Sebagai miniatur masyarakat, sekolah dengan berbagai kegiatan pembelajaran pada hakekatnya tidak sekedar wahana untuk transfer ilmu pengetahuan, namun juga menjadikan pembelajaran sebagai lahan persemaian nilai-nilai sosial yang kelak harus dimiliki peserta didik dalam mengarungi hidup nyata di masyarakat, dalam kehidupan berbangsa dan bernegara.

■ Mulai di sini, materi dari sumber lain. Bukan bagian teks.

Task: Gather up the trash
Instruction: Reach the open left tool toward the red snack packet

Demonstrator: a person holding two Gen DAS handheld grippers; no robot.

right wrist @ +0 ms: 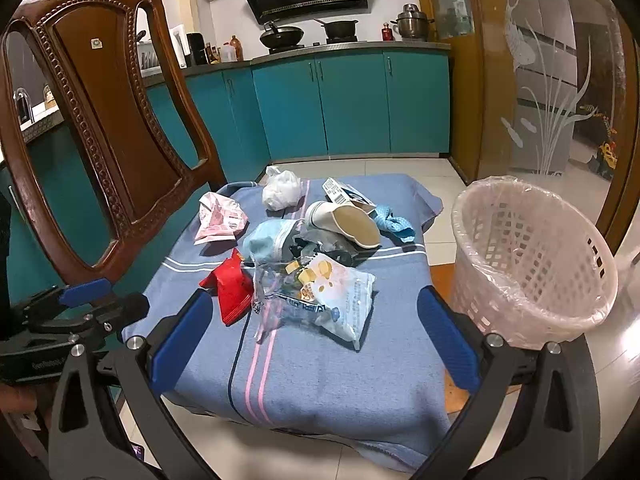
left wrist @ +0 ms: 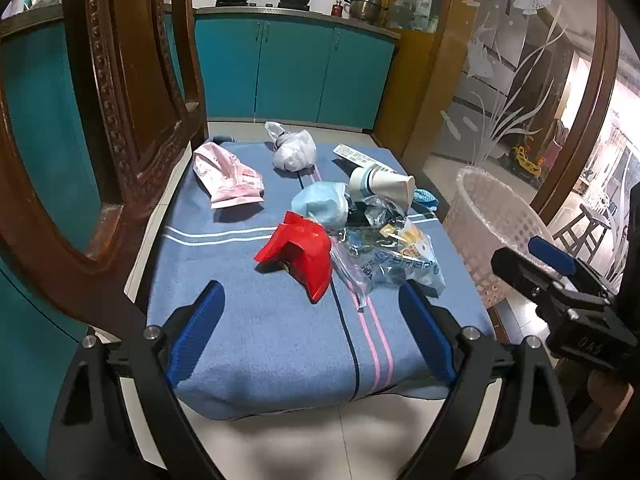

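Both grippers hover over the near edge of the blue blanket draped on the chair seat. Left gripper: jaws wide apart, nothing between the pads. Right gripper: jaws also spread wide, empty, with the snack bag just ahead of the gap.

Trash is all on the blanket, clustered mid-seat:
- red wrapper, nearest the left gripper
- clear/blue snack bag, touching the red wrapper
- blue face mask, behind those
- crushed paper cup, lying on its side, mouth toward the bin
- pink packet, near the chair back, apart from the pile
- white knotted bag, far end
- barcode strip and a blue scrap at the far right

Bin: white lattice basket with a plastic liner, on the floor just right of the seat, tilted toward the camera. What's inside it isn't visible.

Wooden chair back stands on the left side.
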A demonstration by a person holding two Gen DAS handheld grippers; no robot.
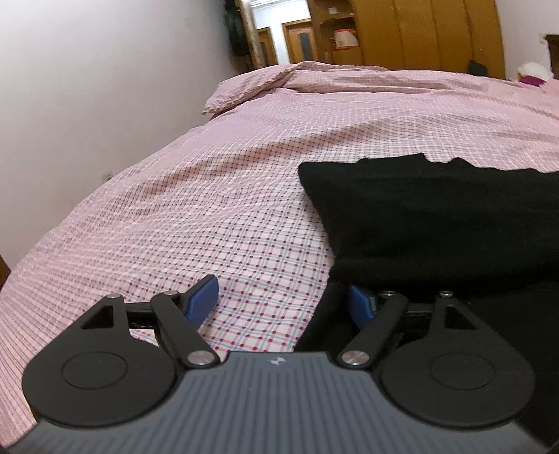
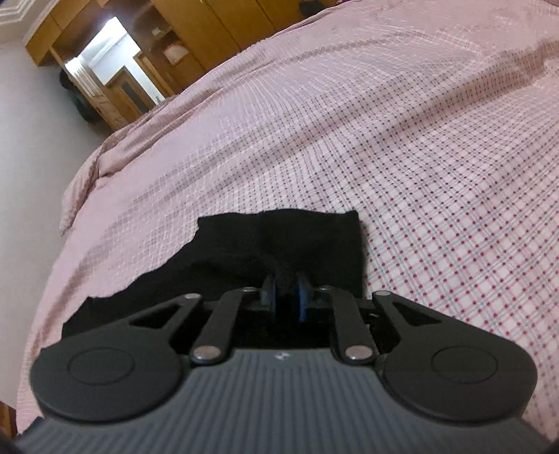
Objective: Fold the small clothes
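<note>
From the left wrist camera, the left gripper (image 1: 283,304) hangs low over a bed (image 1: 195,216) covered in a pink checked sheet with red dots and pale blue lines. Its two blue-padded fingers (image 1: 202,300) stand wide apart with nothing between them: the left finger is over bare sheet, while the right finger sits at the near edge of a black garment (image 1: 436,216), partly hidden by a raised fold of the cloth. The garment lies on the bed to the right of centre, its far edge uneven and its left edge running diagonally down toward the gripper. Farther back, a pillow (image 1: 251,87) in the same checked fabric rests by the pale wall (image 1: 104,87), and beyond the bed stand a wooden wardrobe (image 1: 429,31) and a lit doorway (image 1: 276,31).

From the right wrist camera, the right gripper (image 2: 286,300) has its blue pads close together, pinched on a bunched ridge of the same black garment (image 2: 279,244). The cloth rises into the narrow gap between the fingers and spreads away from them, with a squared far edge ahead and a ragged edge trailing off to the lower left. It lies flat on the bed (image 2: 419,157) apart from the pinched ridge. The wooden wardrobe (image 2: 216,24) and the bright doorway (image 2: 111,52) show at the upper left, tilted by the camera's angle.
</note>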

Tiadanya minatur pada masa pandemi itu menjadikan nilai-nilai sosial seperti gotong-royong, saling menghormati, respek dan empati serta kegiatan latihan komunal-budaya menjadi tidak terasah dan tertanam dalam diri peserta didik yang dikhawatirkan memunculkan generasi asosial, generasi yang tidak dijiwai nilai-nilai sosial, kebersamaan bahkan generasi yan melupakan budaya dan jatidiri bangsa, termasuk ditinggalkannya nilai-nilai ideologi Pancasila. Hilangnya peran sekolah inilah yang menjadi kekhawatiran utama disamping reduksi pembelajaran (learning loss) dan potensi peserta (potential loss) yang telah terjadi.
Implementasi kurikulum merdeka diharapkan sebagai tindakan kuratif pembelajaran, ditekankan pada pembelajaran bermakna melalui berbagai pengalaman kolektif nyata di sekolah maupun di tengah masyarakat dengan menerapkan pembelajaran terdiferensasi dengan segala perbedaan spesifik peserta didik, serta berbasis proyek yang kesemuanya bermuara pada pembentukan profil pelajar pancasila.